Skipping four years on, it was fitting that he was chosen to send the Allies back to France in 1944, after bringing them back in 1940.  For the Normandy Landings, he led the largest amphibious operation the world had ever seen, and probably will ever see, with 4,126 vessels which on D-Day and the subsequent eight days landed half a million men and 77,000 vehicles.   His role in D-Day is analysed here: https://www.cam.ac.uk/research/news/d-days-forgotten-man

 

One evening, a week before D-Day, my grandfather and his driver pulled over to the side of a road on a promontory overlooking Portsmouth, where they could see the convoys passing and the ships loading in the distance.  Admiral Ramsay looked on pensively for what seemed a long while, then remarked “It is a tragic situation that this is a scene set for terrible human sacrifice, but if out of it comes peace and happiness, who would have it otherwise?”

 

On the evening of 5th June he wrote in his diary “I am under no delusions as to the risks involved in this most difficult of operations, and the critical period around H-Hour when, if initial formations of landing craft are held up, success will be in the balance.  We shall require all the help that God can give us.”

 

By way of relief, my grandfather wrote on 12th June to his wife “No doubt it is natural to congratulate the head of the concern, but it only serves to remind me of the many people on whom success depended quite as much if not more than on myself.  At the same time, I realise that in the event of failure it would equally be all attributed to me.”

 

That he was killed in January 1945 in a plane crash near Paris was a terrible tragedy for his wife and their two young sons (my uncle David and my father, later Major General Charles Ramsay), but also a cruel curtailment of a great leader’s life.  Eisenhower called Ramsay "a most competent commander of courage, resourcefulness, and tremendous energy."  Some years ago, my uncle was told by David Eisenhower (the late President’s grandson) that after his grandfather had retired as President, Freeman Gosden – a well-known actor of those days – asked him if he would name the seven most impressive men he had met during his career.

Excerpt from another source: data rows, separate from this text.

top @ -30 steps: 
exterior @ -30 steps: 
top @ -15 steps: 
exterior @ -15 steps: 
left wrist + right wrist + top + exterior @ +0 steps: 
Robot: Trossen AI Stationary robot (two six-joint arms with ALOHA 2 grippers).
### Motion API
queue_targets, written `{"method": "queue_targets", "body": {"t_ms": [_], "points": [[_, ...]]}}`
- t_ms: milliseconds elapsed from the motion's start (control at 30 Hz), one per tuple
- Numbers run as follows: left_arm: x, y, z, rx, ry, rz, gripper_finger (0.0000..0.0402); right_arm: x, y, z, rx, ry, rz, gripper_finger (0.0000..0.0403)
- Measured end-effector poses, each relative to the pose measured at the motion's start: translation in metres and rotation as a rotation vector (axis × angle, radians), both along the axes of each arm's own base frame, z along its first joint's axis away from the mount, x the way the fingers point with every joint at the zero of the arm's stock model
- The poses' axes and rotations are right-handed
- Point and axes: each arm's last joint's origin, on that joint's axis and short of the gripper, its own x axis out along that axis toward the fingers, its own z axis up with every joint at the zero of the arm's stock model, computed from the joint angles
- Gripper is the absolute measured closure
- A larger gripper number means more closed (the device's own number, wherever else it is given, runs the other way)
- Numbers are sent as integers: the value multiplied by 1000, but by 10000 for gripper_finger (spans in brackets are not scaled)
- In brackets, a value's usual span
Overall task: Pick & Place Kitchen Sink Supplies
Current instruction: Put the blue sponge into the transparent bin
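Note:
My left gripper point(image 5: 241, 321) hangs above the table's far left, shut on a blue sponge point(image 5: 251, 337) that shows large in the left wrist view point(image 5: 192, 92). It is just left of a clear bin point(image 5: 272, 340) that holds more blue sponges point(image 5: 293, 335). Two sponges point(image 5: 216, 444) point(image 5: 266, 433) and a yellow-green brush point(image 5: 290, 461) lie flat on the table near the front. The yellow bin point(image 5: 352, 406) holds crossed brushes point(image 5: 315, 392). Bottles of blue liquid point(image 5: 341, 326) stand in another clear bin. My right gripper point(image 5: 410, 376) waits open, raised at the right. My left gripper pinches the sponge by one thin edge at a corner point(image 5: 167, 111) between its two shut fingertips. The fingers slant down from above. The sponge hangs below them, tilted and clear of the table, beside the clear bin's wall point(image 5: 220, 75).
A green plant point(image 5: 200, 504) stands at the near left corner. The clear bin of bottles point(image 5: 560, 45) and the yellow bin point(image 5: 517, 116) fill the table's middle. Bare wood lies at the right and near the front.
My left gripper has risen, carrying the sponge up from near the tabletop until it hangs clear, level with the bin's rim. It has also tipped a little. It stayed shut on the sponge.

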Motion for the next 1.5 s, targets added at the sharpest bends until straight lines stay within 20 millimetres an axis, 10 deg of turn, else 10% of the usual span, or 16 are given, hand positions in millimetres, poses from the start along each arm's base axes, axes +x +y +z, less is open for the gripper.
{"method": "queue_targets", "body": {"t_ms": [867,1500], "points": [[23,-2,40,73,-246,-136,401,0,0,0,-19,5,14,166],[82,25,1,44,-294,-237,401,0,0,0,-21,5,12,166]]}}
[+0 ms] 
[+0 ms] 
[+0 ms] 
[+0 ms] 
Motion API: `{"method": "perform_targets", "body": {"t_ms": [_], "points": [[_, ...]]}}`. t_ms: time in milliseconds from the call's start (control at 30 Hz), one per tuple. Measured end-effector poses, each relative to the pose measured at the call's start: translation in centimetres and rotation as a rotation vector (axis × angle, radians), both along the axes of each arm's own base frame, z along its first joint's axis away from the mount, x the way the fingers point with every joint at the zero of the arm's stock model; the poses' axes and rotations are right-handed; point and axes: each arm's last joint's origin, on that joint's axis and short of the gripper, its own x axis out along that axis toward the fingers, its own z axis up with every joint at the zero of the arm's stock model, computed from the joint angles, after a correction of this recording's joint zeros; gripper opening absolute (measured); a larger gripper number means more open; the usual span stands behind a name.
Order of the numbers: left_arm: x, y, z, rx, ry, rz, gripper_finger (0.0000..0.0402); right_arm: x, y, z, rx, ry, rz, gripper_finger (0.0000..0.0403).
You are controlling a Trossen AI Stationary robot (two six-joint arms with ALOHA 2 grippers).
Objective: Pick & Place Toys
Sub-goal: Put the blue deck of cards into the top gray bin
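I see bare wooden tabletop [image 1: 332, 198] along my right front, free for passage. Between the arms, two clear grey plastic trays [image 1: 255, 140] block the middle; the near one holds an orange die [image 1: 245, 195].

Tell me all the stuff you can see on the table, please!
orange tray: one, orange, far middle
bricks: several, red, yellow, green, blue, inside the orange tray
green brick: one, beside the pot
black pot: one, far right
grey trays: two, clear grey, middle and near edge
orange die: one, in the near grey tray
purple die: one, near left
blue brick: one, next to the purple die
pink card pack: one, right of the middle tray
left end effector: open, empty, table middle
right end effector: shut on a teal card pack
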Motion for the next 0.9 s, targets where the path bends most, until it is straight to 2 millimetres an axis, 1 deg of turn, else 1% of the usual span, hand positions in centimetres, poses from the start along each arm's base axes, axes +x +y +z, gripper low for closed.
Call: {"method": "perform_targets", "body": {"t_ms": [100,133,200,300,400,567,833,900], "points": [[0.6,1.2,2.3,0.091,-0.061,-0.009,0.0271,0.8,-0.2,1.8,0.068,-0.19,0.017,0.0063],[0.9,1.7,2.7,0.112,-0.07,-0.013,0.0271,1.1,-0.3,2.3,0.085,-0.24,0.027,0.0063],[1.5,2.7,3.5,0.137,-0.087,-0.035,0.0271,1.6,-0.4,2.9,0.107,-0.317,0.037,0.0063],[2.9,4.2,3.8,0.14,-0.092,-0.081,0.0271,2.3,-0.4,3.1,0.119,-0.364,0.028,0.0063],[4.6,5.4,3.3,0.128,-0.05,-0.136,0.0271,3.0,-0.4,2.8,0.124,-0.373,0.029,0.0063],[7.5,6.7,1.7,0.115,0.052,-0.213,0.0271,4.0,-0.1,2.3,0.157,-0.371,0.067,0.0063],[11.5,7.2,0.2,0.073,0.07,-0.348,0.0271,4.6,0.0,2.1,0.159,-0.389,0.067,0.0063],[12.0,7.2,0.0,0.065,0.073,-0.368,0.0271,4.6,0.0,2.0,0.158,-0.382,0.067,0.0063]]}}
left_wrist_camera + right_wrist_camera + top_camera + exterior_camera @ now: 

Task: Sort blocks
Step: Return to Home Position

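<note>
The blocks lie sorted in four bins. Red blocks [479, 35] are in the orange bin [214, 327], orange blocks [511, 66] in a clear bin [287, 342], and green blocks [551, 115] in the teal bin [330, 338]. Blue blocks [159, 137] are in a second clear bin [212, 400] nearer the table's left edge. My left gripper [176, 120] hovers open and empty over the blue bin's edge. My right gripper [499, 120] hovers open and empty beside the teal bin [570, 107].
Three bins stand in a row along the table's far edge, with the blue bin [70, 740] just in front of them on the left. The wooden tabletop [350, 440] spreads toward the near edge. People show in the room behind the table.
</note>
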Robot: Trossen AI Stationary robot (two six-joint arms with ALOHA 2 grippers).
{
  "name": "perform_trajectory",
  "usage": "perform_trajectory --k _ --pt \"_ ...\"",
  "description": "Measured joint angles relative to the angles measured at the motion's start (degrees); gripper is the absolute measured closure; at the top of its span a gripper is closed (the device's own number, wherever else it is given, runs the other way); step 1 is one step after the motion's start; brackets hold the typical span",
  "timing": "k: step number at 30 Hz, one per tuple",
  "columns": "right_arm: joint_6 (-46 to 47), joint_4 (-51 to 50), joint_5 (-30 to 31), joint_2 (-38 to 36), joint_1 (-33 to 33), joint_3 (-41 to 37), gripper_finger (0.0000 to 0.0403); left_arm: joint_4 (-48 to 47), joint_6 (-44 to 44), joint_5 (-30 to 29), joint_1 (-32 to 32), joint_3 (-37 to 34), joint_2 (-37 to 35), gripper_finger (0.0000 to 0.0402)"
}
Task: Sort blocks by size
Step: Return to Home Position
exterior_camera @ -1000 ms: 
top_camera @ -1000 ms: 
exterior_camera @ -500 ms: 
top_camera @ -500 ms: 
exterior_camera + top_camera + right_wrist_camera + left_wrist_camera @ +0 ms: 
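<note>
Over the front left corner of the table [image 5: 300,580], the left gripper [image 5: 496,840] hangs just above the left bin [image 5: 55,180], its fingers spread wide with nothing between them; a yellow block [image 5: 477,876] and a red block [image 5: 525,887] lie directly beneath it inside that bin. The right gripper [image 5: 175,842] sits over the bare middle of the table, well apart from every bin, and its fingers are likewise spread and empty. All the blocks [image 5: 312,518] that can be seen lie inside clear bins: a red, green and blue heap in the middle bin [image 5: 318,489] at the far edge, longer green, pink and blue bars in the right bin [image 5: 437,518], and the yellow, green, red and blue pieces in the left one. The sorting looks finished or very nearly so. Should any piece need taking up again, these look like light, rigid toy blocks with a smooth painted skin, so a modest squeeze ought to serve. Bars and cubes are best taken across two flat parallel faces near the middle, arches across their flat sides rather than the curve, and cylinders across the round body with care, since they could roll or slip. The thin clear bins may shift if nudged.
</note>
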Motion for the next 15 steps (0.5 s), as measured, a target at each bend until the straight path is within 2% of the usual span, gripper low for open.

He had no hesitation in including my grandfather.  

 

Eisenhower paid Ramsay the ultimate tribute by saying that ONLY he could have organised such a large-scale landing. But, this museum is not just about him.  Operations and wars are won by team effort; this museum will help future generations to remember the huge sacrifices in WW1 and WW2, and since, of every single soldier, sailor, airman, wife, mother, father, sister, brother and child.